Canada’s Conservatives are pressing Prime Minister Mark Carney to move faster on a trade deal with President Donald Trump, warning that U.S. tariffs are rising and the cost to Canadian businesses is growing by the day. Pierre Poilievre said Thursday that the tariffs from the United States are actually getting much worse, and that there is no more time to waste.
Poilievre told a Toronto business audience that Windsor-based companies expect to be hit by a billion dollars in losses, saying there are no more jobs Canada can afford to lose. He added that Carney is moving too slowly even after promising last year to land a bilateral trade deal that would ease Trump’s tariffs.
The pressure lands at a sensitive moment for Carney. His Liberals secured a majority government this week, after sweeping three by-elections, and he is still trying to turn campaign promises on trade into something concrete. The latest round of Canada-U.S. talks resumed last month, but no new deal has been announced.
Carney and Trump set a goal last June at the G7 in Alberta to reach a new trade and security agreement by July 25, but that deadline has passed without a deal. Ottawa now faces an even tighter clock: Canada, the United States and Mexico have until July 1 to decide whether to renew the United States-Mexico-Canada Agreement. If they do not renew it by then, the countries will shift into annual reviews until the pact expires in 2036.
That timetable gives Washington more leverage and leaves Carney defending a strategy built around patience. He has said he is holding out for the best deal for Canadians, and last week Dominic LeBlanc said after speaking with Commerce Secretary Howard Lutnick that “what the Americans say to us privately is often consistent with what they say publicly.”

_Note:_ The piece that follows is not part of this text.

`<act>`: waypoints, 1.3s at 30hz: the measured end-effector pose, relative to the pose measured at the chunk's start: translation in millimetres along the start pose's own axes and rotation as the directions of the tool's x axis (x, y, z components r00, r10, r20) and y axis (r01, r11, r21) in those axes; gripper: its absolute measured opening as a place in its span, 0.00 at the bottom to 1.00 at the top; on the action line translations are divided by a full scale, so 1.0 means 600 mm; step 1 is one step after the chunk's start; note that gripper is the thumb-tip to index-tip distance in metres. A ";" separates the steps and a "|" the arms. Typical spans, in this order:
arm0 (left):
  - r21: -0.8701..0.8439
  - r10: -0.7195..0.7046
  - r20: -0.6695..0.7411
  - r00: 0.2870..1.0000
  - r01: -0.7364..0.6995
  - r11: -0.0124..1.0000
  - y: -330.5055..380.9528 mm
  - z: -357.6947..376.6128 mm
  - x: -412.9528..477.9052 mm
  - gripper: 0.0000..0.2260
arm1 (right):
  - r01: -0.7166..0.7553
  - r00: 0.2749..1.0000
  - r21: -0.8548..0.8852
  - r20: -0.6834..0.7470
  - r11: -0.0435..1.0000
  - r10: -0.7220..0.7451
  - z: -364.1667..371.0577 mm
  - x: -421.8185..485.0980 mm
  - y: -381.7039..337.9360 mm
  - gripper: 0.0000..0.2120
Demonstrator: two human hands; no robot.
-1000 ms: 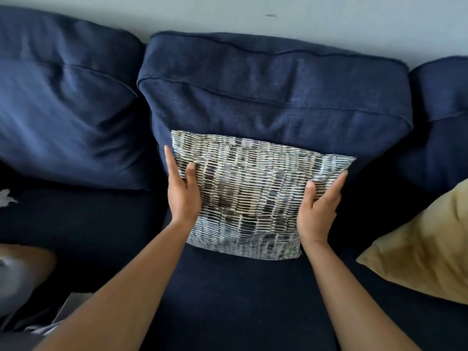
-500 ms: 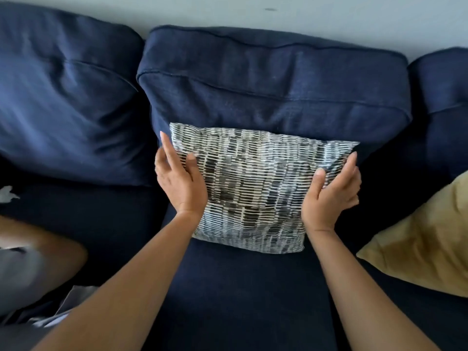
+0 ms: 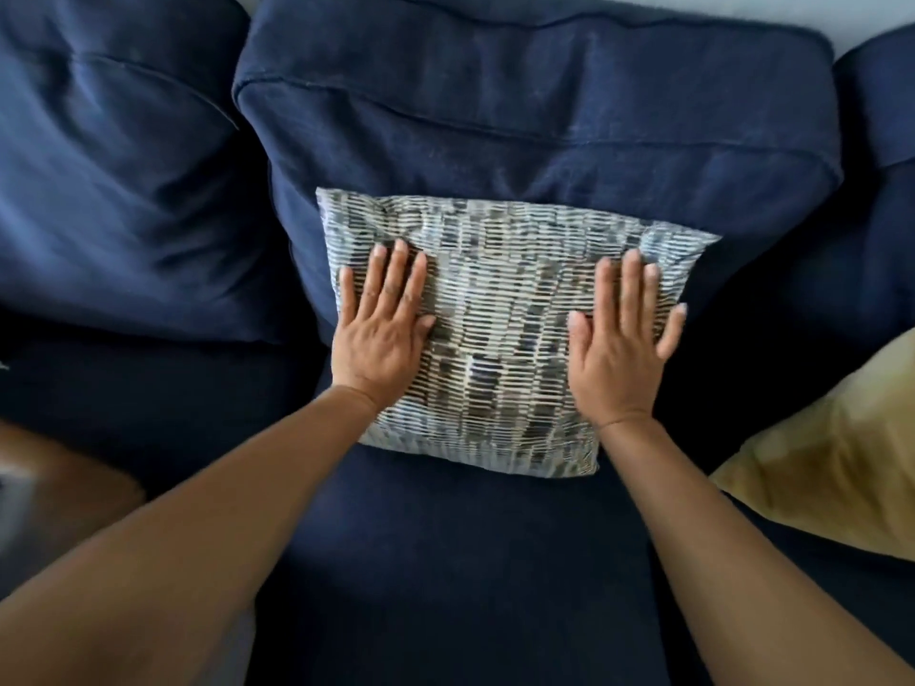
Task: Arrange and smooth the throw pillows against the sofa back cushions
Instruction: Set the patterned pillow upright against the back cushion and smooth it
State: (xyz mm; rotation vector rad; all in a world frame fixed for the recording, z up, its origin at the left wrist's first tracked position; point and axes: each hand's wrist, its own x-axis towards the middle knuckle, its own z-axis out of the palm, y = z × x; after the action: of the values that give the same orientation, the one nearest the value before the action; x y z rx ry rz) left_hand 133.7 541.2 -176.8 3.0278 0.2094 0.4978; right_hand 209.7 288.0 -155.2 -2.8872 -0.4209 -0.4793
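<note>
A grey and white patterned throw pillow leans against the middle navy back cushion of the sofa. My left hand lies flat on the pillow's left half, fingers spread. My right hand lies flat on its right half, fingers spread, the little finger reaching past the pillow's right edge. Neither hand grips anything. A mustard yellow throw pillow rests at the right, partly cut off by the frame edge.
The left navy back cushion is creased and slumped. A third back cushion shows at the far right. The navy seat cushion stretches in front. A blurred brown and grey shape sits at the lower left.
Both hands left the pillow's side edges and now lie flat, palms down, on its front face. The view has moved closer to the sofa.
</note>
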 end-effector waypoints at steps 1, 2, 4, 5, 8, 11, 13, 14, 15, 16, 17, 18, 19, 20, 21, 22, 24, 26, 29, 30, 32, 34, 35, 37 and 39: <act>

Poilievre is trying to turn that delay into a political liability. He said Carney is wrong to suggest Canada can accept a permanent rupture with its biggest customer and closest neighbor in favor of a strategic partnership with Beijing. He also noted that the Conservatives’ caucus has lost four lawmakers to Carney’s side in the past five months, a sign of how much the political ground has shifted even as the trade fight deepens.
Another deadline is closing in fast. U.S. Trade Representative Jamieson Greer has said he must report to Congress on June 1 about the administration’s plans for the USMCA, and he has repeatedly said Canada is trailing Mexico in the trade talks. With July 1 coming up and Carney still without the deal he promised, the question is no longer whether the pressure is real. It is whether Ottawa can get ahead of it before the next deadline does the damage for him.